Отец, очевидно, обладал таким же добрым характером, как и его потомство, а к тому же он был по-настоящему красивым мужчиной — Эна пошла в него. Такие же зеленые глаза, но без восхитительного загадочного огня, оживлявшего глаза его дочери. Все в нем казалось искренним, весь он был какой-то открытый, и не чувствовалось в нем ни малейшей хитринки. За обедом, как я помню, он все время смеялся, рассказывал мне забавные истории про свои путешествия. Они, вся их семья, подолгу жили в разных странах Европы. Казалось, что он знает меня давным-давно и что уже сам факт моего присутствия за его столом делал меня членом его патриархальной семьи.

Мать Эны, напротив, производила впечатление существа замкнутого, хотя ее улыбка поддерживала царившую в семье пленительную атмосферу радости и покоя. Рядом с мужем и детьми, высокими, хорошо сложенными, она казалась какой-то рахитичной птичкой. Была она крошечной, и меня поражало, как ее узенькое тело могло шесть раз выдержать тяжесть ребенка. Сперва она мне показалась странно безобразной. Потом проступили две-три детали ошеломляющей прелести: копна волос, еще более светлых, чем у Эны, шелковистых и густых, удлиненные золотистые глаза и дивный голос.

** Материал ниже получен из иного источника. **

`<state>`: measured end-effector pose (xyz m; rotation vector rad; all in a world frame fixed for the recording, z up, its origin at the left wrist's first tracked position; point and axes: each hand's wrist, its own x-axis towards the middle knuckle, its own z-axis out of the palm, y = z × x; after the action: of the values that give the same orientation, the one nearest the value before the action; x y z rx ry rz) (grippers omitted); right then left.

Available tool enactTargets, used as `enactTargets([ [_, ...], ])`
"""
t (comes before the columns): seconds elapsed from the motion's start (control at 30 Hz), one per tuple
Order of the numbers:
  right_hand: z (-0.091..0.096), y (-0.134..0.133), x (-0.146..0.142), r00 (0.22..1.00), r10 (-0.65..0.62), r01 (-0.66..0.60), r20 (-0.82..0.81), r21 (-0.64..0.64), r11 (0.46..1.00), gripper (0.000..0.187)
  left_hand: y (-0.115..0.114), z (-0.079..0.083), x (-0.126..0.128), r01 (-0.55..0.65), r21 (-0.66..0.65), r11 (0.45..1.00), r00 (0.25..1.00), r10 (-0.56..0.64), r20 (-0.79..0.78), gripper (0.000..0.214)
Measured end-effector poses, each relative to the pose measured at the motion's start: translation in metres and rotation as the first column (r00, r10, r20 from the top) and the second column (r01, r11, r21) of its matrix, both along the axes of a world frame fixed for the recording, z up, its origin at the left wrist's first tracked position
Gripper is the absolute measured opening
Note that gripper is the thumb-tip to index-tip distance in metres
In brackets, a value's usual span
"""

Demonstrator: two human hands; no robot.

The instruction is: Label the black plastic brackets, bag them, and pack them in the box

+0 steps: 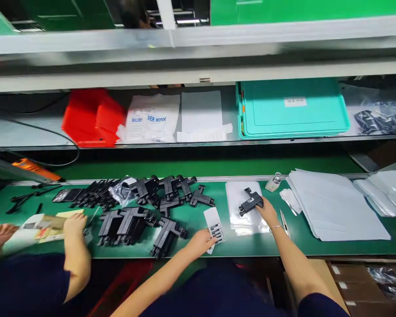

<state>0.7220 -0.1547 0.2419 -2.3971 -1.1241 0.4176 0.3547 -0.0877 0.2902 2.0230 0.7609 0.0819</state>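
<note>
My left hand (pixel 201 242) is closed on a white label sheet (pixel 212 219) that carries several black labels. In my right hand (pixel 268 213) is a black T-shaped plastic part (pixel 250 201), held by one end above a stack of clear plastic bags (pixel 240 225). Left of the label sheet, more T-shaped parts (pixel 166 235) lie on the green bench, some stacked in rows (pixel 132 224) and others in a loose group (pixel 174 189). A thin pale tool, perhaps a knife (pixel 284 222), lies beside my right wrist.
At left, a co-worker's arm and hand (pixel 75 224) rest by papers (pixel 48 226). Thin black pieces (pixel 95 193) are heaped behind. White sheets (pixel 336 207), a small bottle (pixel 273 182) and a crumpled wipe (pixel 290 201) lie at right. The shelf above holds a red bin (pixel 89 119) and teal trays (pixel 293 114).
</note>
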Motion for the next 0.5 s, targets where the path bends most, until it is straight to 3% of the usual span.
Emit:
enactTargets([
  [0.1,-0.001,0.021,0.018,0.999,-0.020,0.020,-0.026,-0.018,1.000,0.056,0.029,-0.013,0.042,0.072,-0.056,0.996,0.997,-0.073,-0.019,0.027],
  [0.2,0.000,0.014,0.018,0.997,-0.064,0.064,-0.039,-0.009,0.998,0.058,0.041,-0.029,0.073,0.119,-0.099,0.988,0.992,-0.123,-0.032,0.024],
  [0.3,0.003,-0.031,-0.012,0.991,-0.115,0.115,-0.075,-0.006,0.993,0.050,0.044,-0.047,0.100,0.146,-0.121,0.982,0.989,-0.150,-0.021,0.023],
  [0.5,-0.009,-0.161,-0.130,0.944,-0.194,0.153,-0.266,-0.169,0.974,0.028,0.038,-0.089,0.132,0.103,-0.064,0.993,0.994,-0.105,-0.029,0.027],
])
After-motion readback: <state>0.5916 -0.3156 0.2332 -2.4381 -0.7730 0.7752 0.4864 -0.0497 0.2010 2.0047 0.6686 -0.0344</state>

— Вот эта женщина — моя жена, — сказал глава семьи, — она бродяга, нигде не может жить спокойно, все время переезжает и нас всех за собой тащит.

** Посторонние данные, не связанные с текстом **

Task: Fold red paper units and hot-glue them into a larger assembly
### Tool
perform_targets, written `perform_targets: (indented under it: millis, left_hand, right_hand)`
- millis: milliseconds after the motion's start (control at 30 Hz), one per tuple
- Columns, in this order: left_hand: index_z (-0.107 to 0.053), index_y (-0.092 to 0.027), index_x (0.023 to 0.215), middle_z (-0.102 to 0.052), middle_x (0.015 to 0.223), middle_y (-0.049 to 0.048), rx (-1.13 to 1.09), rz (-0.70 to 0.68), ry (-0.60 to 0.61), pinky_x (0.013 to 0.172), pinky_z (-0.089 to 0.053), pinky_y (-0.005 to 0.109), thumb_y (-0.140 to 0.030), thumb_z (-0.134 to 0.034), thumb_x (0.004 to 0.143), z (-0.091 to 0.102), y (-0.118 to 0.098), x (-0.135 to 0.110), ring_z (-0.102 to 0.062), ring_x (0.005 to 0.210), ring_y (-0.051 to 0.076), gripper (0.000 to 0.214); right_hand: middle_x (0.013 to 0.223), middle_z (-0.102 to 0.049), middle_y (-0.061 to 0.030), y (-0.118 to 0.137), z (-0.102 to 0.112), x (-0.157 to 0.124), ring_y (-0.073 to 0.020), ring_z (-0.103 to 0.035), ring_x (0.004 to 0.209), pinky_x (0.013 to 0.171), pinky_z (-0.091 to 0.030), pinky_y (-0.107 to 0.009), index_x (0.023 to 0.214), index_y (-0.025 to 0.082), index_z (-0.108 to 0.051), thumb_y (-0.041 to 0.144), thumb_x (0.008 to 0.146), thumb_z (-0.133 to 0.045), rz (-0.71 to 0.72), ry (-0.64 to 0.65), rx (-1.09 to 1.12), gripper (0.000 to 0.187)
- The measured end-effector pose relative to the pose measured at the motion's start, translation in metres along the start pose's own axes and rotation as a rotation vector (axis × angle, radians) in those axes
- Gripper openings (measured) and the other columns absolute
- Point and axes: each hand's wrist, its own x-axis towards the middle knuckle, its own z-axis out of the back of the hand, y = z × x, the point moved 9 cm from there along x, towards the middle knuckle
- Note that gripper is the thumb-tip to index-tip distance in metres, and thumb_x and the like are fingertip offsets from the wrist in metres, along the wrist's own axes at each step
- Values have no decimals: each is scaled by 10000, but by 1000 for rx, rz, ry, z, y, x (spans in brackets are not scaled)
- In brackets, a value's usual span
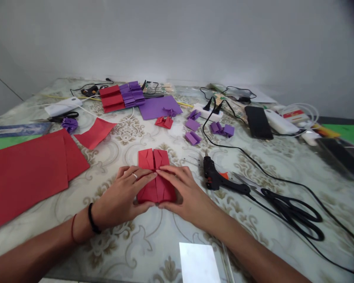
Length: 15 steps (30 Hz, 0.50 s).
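A folded red paper piece [153, 159] lies on the table in front of me, creased down its middle. My left hand [122, 198] rests on its left half, fingers stretched flat and pressing, a ring on one finger. My right hand [184, 192] presses the right half the same way, fingertips meeting the left hand's at the centre crease. Both thumbs hook under the near edge of the paper.
Large red sheets [26, 169] lie at left. A black glue gun [215, 179] and black scissors [292, 210] sit right of my hands, with a cable running back to a power strip [208, 112]. Folded red and purple pieces [122, 96], a phone [258, 122] and a purple sheet [159, 106] lie farther back.
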Motion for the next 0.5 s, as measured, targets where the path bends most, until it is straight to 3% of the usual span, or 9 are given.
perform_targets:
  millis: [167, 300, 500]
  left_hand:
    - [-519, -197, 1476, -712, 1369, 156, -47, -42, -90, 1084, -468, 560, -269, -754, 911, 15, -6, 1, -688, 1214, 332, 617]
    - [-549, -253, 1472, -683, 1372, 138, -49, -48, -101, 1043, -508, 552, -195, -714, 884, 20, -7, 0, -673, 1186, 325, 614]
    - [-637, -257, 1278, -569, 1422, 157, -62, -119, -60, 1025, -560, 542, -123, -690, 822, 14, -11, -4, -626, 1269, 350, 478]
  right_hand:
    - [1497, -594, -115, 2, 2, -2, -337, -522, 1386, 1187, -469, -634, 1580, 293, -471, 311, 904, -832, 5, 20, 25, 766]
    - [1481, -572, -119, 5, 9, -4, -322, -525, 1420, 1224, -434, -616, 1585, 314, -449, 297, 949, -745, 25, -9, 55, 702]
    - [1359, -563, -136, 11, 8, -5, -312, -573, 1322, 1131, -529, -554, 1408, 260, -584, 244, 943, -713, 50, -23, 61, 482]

— Не преувеличивай, Луис, — улыбнулась ласково хозяйка.

— По сути дела — так оно и есть. Конечно, это твой отец назначает меня представительствовать и вести его дела в самых невероятных местах… Мой тесть в то же самое время и мой хозяин в деле, понимаете, Андрея?.. Но за всеми его проделками стоишь ты. Если ты даже захочешь, так не сможешь отрицать, что твой отец позволил бы тебе спокойно жить в Барселоне. Твое влияние на него отлично было видно в том лондонском деле… Конечно, мне нравится все, что нравится тебе, моя девочка, и уж никак не мне упрекать тебя за твои вкусы. — И он нежно улыбнулся ей. — Всю жизнь мне нравилось ездить по свету и видеть что-то новое. Так вот и я не могу совладать с лихорадочным желанием действовать, мне доставляет наслаждение войти в новую коммерческую среду, психология которой мне совсем незнакома. Как будто снова начинаешь борьбу и от этого молодеешь…

— А мама больше всего на свете любит Барселону, — уверенно сказала Эна. — Уж я-то знаю.

Мать как-то совсем по-особому улыбнулась ей, мечтательно и радостно одновременно.

— Везде, где вы со мной, мне хорошо. И отец твой прав — временами на меня нападает страсть к переездам. Разумеется, это вовсе не означает, что мой отец слушается меня во всем, — и она еще ласковей улыбнулась.